Source: Archives of Microbiology Published:2021


Abstract

Molecular techniques have considerable advantages for rapid detection, a reduction of infectiousness, prevention of further resistance development and surveillance of drug-resistant TB. MTBDRsl VER 2.0 was used to detect resistance to second-line anti-tuberculosis drugs on 35 rifampicin-resistant M. tuberculosis (RR-MTB) isolates compared to the minimum inhibitory concentrations (MICs) and whole genome sequencing (WGS). The MTBDRsl VER 2.0 (Hain Life Science, Nehren, Germany) and WGS (San Diego, CA, USA) were performed for tracing mutations in resistant-related genes involved in resistance to fluoroquinolone (FLQ) and second-line injectable drugs.
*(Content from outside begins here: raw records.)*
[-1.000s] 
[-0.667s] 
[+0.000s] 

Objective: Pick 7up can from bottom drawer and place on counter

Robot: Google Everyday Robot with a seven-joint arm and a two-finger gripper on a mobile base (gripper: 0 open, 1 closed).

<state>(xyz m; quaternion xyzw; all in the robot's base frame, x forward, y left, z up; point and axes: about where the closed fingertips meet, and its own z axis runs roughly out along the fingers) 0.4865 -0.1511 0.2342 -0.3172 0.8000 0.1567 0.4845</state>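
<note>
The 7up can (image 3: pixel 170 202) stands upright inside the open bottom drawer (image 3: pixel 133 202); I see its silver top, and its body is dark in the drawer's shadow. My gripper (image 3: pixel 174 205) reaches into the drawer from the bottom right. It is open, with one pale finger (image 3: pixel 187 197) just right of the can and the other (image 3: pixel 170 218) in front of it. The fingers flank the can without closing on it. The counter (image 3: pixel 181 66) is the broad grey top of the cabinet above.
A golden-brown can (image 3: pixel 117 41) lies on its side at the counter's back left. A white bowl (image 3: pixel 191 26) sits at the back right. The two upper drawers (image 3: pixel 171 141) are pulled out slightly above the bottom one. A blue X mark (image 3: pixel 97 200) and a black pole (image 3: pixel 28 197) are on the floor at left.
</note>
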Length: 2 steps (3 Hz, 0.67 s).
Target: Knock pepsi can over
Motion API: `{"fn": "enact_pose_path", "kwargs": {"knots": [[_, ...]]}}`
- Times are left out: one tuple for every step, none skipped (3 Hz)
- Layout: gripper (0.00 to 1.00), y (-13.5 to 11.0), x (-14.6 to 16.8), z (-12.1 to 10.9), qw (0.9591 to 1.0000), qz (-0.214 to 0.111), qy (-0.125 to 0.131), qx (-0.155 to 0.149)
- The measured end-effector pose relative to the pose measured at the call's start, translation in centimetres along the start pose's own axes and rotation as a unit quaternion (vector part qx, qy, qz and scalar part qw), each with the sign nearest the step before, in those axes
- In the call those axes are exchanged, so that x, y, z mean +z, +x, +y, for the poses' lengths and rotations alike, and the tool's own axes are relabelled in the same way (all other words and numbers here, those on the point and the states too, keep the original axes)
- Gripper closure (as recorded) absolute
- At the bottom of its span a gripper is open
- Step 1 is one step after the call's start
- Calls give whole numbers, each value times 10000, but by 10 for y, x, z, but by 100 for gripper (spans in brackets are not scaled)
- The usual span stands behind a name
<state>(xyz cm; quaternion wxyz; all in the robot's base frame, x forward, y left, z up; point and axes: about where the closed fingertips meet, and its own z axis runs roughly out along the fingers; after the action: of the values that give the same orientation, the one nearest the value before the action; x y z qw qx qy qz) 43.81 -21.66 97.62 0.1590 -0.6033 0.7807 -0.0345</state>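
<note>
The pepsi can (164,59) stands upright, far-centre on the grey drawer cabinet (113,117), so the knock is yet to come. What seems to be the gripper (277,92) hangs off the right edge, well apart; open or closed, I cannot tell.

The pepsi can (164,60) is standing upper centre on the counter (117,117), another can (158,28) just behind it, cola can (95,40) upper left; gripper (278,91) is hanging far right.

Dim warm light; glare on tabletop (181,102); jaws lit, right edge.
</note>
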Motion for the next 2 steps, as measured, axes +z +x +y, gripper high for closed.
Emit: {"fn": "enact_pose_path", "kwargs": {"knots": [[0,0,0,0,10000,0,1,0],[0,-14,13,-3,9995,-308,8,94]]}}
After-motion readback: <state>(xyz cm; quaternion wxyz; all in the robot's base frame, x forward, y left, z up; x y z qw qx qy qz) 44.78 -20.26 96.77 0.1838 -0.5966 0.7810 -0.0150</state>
The broth microdilution method using 7H9 Middlebrook media supplemented with OADC was used to determine the MICs. The MTBDRsl VER 2.0 correctly detected 5/6 (83.3%) of FLQ-resistant strains. The MUT1 A1401G (seven strains) and MUT2 G1484T (one strain) mutations in rrs gene were detected in eight AMK/KAN/CAP-resistant strains. Four low-level KAN-resistant strains with the G-10A/C-12T (three strains) and eis C-14T (one strain) mutations in eis gene was diagnosed using MTBDRsl VER 2.0. Five errors were found in detecting resistance to kanamycin and capreomycin compared to the phenotypic drug susceptibility testing and WGS. Failling wild-type bands without improved mutant bands did not indicate a reliable resistance. WGS could efficiently resolve the discrepancies of the results. MTBDRsl showed better performance in detecting XDR strains than pre-XDR. © 2021, The Author(s), under exclusive licence to Springer-Verlag GmbH Germany, part of Springer Nature.